Is this really a big surprise or mystery? I couldn’t think of a better policy to ensure that those who are trying to ride this out via renting out properties are pressed to the wall. Want to end this vicious cycle? Might I then suggest ending the squatter racket and putting these people back into the rental demand market. In other words, clear the market or expect more maladjustments. What investor in their right mind would bid for rental properties with this going on? If I were a major homebuilder or apartment commercial real estate kingpin, I would be lobbying hard for this to end.

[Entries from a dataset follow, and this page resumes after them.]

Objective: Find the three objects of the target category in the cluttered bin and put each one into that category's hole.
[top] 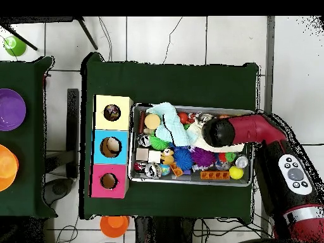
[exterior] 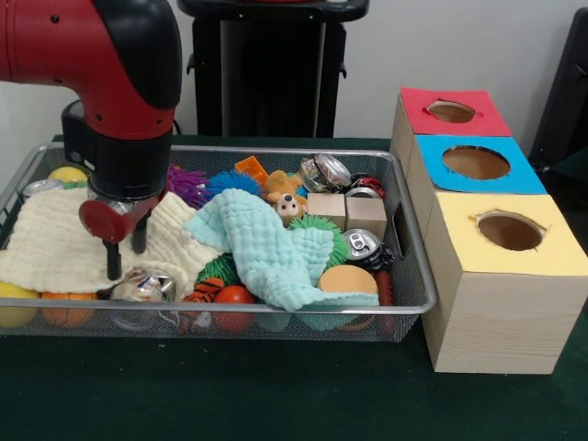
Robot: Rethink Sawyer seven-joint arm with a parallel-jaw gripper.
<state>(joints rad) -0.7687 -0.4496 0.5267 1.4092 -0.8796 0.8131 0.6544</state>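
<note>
The wire mesh bin (exterior: pixel 404 303) fills the left and middle of the table and also shows in the overhead view (top: pixel 190 181). My gripper (exterior: pixel 126 253) hangs over the cream cloth (exterior: pixel 55 243) at the bin's left end, fingers apart with nothing between them. In the overhead view the arm's wrist (top: pixel 218 131) covers it. No patterned ruffled bundle shows in the bin. The round hole (exterior: pixel 510 231) in the yellow-topped box is nearest the camera, right of the bin. In the overhead view something dark and speckled lies inside that hole (top: pixel 112 112).
A mint cloth (exterior: pixel 266 248) drapes over the bin's middle. Around it lie spiky balls (exterior: pixel 188 184), cans (exterior: pixel 360 243), two wooden cubes (exterior: pixel 344 211), a small bear toy (exterior: pixel 287 204) and toy fruit (exterior: pixel 234 296). The blue-topped box (exterior: pixel 478 165) and red-topped box (exterior: pixel 455 115) stand behind the yellow one.
</note>
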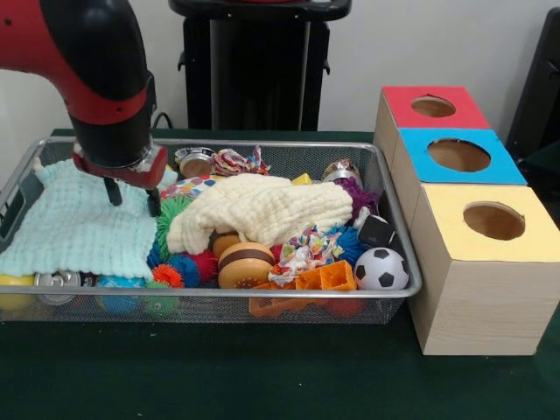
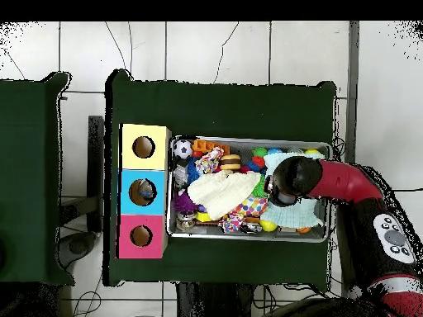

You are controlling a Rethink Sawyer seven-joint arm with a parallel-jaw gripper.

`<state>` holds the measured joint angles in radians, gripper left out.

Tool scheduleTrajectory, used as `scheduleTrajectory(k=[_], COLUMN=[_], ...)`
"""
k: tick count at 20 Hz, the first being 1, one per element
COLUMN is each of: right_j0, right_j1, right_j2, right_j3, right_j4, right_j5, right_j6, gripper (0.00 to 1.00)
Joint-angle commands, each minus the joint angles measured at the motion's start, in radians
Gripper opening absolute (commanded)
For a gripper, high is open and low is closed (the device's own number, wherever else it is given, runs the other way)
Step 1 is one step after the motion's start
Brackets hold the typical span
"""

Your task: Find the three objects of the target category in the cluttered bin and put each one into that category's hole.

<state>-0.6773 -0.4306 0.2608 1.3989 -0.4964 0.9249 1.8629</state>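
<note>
The silver wire mesh bin (image 1: 262, 144) is full of clutter: a mint knitted cloth (image 1: 79, 227) at the left, a cream cloth (image 1: 262, 210) in the middle, a soccer ball (image 1: 381, 269), a toy burger (image 1: 245, 264), spiky balls (image 1: 179, 267), metal cans (image 1: 194, 162) and rope toys (image 1: 302, 249). My gripper (image 1: 133, 199) hangs just above the mint cloth's far right corner, open, with nothing between its fingers. In the overhead view the arm's head (image 2: 285, 183) hides the gripper, over the bin's (image 2: 248, 238) right half.
Three wooden boxes with round holes stand beside the bin: red (image 1: 433, 107), blue (image 1: 459, 156) and yellow (image 1: 490, 219). In the overhead view they line the bin's left side: yellow (image 2: 144, 147), blue (image 2: 142, 191), red (image 2: 140, 236). Green cloth (image 1: 262, 367) covers the table.
</note>
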Motion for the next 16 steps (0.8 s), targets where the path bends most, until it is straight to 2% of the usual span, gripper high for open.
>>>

As far as housing prices go, economists at Morgan Stanley said it best:
We do not believe that prices are actually improving for any part of the housing market, except possibly certain foreclosure markets due to a shortage of foreclosed inventory from the recent drop-off in liquidations. … This drop-off has nothing to do with fewer people becoming delinquent. … Instead, it has to do with banks and servicers reducing the rate at which they take back the properties.
All this goes along way toward fouling attitudes among homeowners as well. With nearly 30% underwater anyway, what percentage might be tempted to try the roulette wheel of squat versus pay. The signals are pretty convincing.
- A survey conducted by Harris Interactive for the National Apartment Association in May 2010 found that 76% of those surveyed now believe that renting is a better option than buying in the current real estate market, up from 71% in 2008. Especially sobering was the fact that 78% of those surveyed were homeowners.
I end with an article concerning the fine print on three of the TBTF banks’ financial supplement reports. It seems these $60 billion in NPL are “unidentified” Gumnut-sponsored agencies’ problems.
- From article: There in footnote (a) is your answer and prima facie evidence of the next bank bailout. These bad loans are insured by U.S. government agencies. Which agencies, you ask? So do I, because the bank doesn’t identify them. But the most likely culprit is the Federal Housing Administration (FHA), which insures residential mortgages.